Supervisor got noproc (looks like a bug)

Fri Sep 10 14:23:30 CEST 2021

> > One more thing, taking into account the async nature of the monitors
> >  and links, I think the following statement should make sense: if the
> >  process with Pid dies after the monitor signal is sent, the DOWN
> >  message should have the real reason, not a 'noproc'.

Within the constraint you outline, "process dies after the monitor signal was sent", yes, it would make sense. But...

> No, in the distributed case we would need to keep exit reasons for a long time (hard to determine how long) for all terminated processes in order to satisfy such a behavior.

... what Rickard said, plus to achieve this the solution would have to use an order of events in global time, ie what happened in process A happened before what happened in process B, which is practically impossible to do.

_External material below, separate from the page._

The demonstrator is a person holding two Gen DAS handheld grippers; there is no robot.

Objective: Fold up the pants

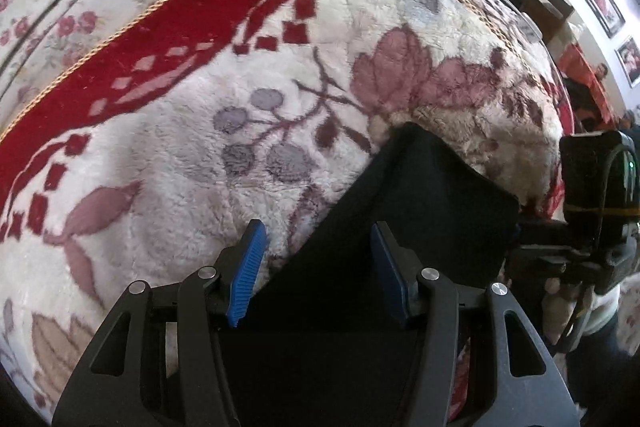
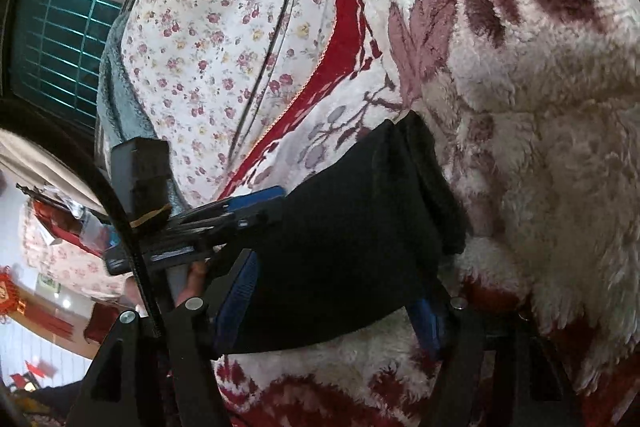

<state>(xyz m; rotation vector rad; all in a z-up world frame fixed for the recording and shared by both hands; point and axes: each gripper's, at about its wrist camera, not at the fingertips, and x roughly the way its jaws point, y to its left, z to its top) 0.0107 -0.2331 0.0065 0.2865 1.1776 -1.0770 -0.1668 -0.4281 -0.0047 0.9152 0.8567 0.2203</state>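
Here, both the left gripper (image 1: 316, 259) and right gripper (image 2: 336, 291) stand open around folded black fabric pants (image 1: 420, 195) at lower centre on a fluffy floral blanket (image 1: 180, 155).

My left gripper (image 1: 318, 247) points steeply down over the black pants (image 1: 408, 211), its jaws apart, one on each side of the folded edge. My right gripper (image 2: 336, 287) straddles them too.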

Anyway, I have been rolling this over in my mind a bit, in the context of the supervisor terminate-a-child behavior, and... is it _necessary_ to unlink the child after setting a monitor on it? Isn't it in fact a bit dangerous even? What if the supervisor crashes or gets killed right after unlinking the child? It will be left running, unaware of the fact that it has become an orphan. Correct?

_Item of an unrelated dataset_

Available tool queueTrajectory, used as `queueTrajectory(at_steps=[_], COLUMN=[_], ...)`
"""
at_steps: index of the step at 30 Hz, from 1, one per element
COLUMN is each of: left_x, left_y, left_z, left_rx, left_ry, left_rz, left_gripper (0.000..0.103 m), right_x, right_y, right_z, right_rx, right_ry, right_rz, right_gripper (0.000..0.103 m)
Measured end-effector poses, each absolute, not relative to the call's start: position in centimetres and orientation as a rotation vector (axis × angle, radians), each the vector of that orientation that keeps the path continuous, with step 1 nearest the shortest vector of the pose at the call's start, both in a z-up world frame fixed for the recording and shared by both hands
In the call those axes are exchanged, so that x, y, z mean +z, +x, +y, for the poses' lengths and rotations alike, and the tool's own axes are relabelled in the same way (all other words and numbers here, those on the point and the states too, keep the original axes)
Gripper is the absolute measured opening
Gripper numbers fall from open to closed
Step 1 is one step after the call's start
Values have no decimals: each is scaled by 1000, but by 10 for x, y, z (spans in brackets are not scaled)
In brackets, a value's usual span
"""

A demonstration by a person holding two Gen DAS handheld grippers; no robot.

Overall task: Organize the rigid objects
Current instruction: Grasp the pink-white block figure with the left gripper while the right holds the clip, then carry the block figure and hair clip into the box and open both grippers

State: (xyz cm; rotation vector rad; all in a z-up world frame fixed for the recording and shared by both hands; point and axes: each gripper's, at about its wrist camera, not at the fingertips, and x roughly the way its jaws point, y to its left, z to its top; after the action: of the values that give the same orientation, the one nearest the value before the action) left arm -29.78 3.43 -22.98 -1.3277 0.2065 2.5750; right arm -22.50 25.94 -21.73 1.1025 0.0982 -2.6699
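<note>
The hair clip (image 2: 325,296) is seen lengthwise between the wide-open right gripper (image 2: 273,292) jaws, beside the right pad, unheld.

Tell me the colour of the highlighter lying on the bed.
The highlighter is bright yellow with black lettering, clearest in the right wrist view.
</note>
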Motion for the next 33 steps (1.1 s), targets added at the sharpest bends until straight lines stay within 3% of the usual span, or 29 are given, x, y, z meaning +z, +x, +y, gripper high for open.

So instead, what if we just keep the link? (The following assumes that there will never be messages from a process after the 'EXIT' message, something which I think I did read somewhere once, but can't find right now).

If the child is well-behaved (has not unlinked itself), at the supervisor side after it told the child to exit, what we can expect to receive is either:
a) {'EXIT', ..., Reason} followed by {'DOWN', ..., noproc} if the child died before the monitor signal reached it
b) {'DOWN', ..., Reason} followed by {'EXIT', ..., Reason} if the monitor signal has reached the child before it died, or

If the child is naughty (unlinked itself), things are a bit trickier:
c) {'DOWN', ..., noproc} if the child died before the monitor signal reached it, or
d) {'DOWN', ..., Reason} _not_ followed by an 'EXIT' message

The following approach should take care of all of the above cases, I think:

* set up a monitor on the child, and leave the link in place
* send shutdown (+kill on shutdown timeout) or kill, whatever the shutdown strategy of the child requires
* use a selective receive with two clauses, one for 'EXIT', one for 'DOWN', and...
  * if {'EXIT', ...} is received first, we have case (a), and can just flush out the associated 'DOWN' message via demonitor with flush
  * if a {'DOWN', ..., noproc} message is received first, we have case c). The child is gone, and we will never get at the exit reason
  * if a {'DOWN', ..., Reason} message is received, we have either case b) or d). We know the child exited and for what reason. We try to flush out the possibly existing 'EXIT' message, which may or may not be there

What do you think? Make any sense?
Regards,
Maria